Copy every line of the data below exactly as given, except for the pictures.
------------------------------------------------
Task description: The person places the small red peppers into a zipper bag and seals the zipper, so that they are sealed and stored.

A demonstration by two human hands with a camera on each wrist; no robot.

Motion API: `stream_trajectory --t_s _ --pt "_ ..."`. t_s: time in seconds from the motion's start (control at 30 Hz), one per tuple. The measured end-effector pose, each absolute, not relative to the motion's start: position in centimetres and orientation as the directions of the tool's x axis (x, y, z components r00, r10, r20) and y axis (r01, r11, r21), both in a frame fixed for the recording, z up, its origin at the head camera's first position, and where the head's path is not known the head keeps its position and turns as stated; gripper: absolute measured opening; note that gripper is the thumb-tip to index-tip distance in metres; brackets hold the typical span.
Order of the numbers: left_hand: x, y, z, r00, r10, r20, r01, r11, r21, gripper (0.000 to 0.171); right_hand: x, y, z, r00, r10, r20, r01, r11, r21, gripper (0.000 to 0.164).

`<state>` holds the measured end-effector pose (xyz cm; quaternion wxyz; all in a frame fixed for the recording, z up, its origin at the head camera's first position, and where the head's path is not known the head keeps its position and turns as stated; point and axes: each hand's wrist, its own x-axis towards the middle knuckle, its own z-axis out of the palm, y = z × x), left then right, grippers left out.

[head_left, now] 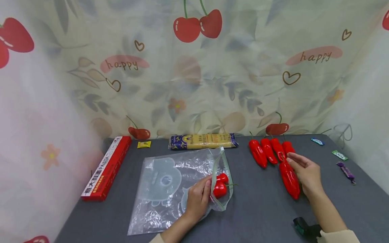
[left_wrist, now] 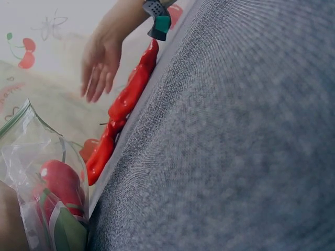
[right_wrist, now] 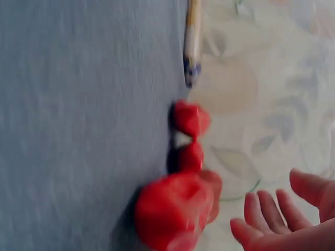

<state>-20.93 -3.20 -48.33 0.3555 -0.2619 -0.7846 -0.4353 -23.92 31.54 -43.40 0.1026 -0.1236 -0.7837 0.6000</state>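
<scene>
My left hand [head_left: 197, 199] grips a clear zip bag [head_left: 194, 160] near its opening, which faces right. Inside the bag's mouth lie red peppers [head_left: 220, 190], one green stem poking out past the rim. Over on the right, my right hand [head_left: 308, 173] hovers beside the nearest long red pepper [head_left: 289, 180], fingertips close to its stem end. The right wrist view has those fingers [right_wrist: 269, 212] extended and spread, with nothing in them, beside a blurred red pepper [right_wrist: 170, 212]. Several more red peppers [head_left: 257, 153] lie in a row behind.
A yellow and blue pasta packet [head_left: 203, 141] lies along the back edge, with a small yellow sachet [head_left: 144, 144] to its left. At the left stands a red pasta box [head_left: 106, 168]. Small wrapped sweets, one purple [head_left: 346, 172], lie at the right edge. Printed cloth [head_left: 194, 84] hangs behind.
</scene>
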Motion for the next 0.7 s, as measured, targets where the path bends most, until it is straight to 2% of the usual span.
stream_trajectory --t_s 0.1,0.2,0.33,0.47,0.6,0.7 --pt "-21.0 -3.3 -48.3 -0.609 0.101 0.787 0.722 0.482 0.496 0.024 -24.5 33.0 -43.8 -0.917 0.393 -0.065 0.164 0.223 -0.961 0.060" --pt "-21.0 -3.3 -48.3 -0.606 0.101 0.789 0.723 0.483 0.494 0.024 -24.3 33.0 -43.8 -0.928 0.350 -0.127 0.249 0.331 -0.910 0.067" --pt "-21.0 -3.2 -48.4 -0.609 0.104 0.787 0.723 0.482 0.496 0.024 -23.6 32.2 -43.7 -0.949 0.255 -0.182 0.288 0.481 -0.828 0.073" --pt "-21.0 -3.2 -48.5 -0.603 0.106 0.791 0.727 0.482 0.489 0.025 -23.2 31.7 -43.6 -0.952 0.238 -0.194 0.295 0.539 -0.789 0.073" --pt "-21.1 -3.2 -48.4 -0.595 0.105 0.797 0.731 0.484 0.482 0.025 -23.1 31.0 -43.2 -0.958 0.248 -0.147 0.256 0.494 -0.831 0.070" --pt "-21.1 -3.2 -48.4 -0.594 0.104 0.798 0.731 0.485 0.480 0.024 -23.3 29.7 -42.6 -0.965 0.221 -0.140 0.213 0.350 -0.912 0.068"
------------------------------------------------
The completed task -
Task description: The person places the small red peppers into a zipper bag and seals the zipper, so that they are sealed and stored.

A demonstration by two human hands with a camera on each wrist; no robot.

Motion API: `stream_trajectory --t_s _ --pt "_ ..."`. t_s: time in seconds from the motion's start (control at 30 Hz), one per tuple. The measured end-effector pose, each absolute, not relative to the motion's start: position in centimetres and orientation as the directions of the tool's x axis (x, y, z components r00, r10, r20) and y axis (r01, r11, r21), both in a frame fixed for the recording, z up, its origin at the head camera's first position, and where the head's path is not known the head keeps its position and turns as stated; gripper: absolute measured opening; note that gripper is the thumb-tip to index-tip distance in metres; brackets hold the typical span.
Order of the numbers: left_hand: x, y, z, r00, r10, r20, r01, r11, r21, gripper (0.000 to 0.171); right_hand: x, y, z, r00, r10, r20, r01, r11, r21, gripper (0.000 to 0.164).

`<state>` holds the measured end-effector pose (xyz cm; quaternion wxyz; all in a frame fixed for the recording, z up, its origin at the head camera's first position, and where the head's path is not known the head keeps its position and turns as stated; point and axes: each hand's wrist, its own x-axis towards the middle knuckle, its own z-axis out of the palm, y = z × x), left then right, grippers left out.

[head_left, now] 
[left_wrist, now] 
[right_wrist, now] 

<state>-20.93 -3.20 -48.33 0.3555 -0.2619 -0.7846 -0.4353 -23.92 31.54 -43.40 0.1026 -0.1236 -0.7837 0.6000</state>
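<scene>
My left hand [head_left: 197, 199] grips a clear zip bag [head_left: 194, 160] near its opening, which faces right. Inside the bag's mouth lie red peppers [head_left: 220, 190], one green stem poking out past the rim. Over on the right, my right hand [head_left: 308, 173] hovers beside the nearest long red pepper [head_left: 289, 180], fingertips close to its stem end. The right wrist view has those fingers [right_wrist: 269, 212] extended and spread, with nothing in them, beside a blurred red pepper [right_wrist: 170, 212]. Several more red peppers [head_left: 257, 153] lie in a row behind.
A yellow and blue pasta packet [head_left: 203, 141] lies along the back edge, with a small yellow sachet [head_left: 144, 144] to its left. At the left stands a red pasta box [head_left: 106, 168]. Small wrapped sweets, one purple [head_left: 346, 172], lie at the right edge. Printed cloth [head_left: 194, 84] hangs behind.
</scene>
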Motion for the next 0.7 s, as measured, targets where the path bends most, until it is straight to 2% of the usual span.
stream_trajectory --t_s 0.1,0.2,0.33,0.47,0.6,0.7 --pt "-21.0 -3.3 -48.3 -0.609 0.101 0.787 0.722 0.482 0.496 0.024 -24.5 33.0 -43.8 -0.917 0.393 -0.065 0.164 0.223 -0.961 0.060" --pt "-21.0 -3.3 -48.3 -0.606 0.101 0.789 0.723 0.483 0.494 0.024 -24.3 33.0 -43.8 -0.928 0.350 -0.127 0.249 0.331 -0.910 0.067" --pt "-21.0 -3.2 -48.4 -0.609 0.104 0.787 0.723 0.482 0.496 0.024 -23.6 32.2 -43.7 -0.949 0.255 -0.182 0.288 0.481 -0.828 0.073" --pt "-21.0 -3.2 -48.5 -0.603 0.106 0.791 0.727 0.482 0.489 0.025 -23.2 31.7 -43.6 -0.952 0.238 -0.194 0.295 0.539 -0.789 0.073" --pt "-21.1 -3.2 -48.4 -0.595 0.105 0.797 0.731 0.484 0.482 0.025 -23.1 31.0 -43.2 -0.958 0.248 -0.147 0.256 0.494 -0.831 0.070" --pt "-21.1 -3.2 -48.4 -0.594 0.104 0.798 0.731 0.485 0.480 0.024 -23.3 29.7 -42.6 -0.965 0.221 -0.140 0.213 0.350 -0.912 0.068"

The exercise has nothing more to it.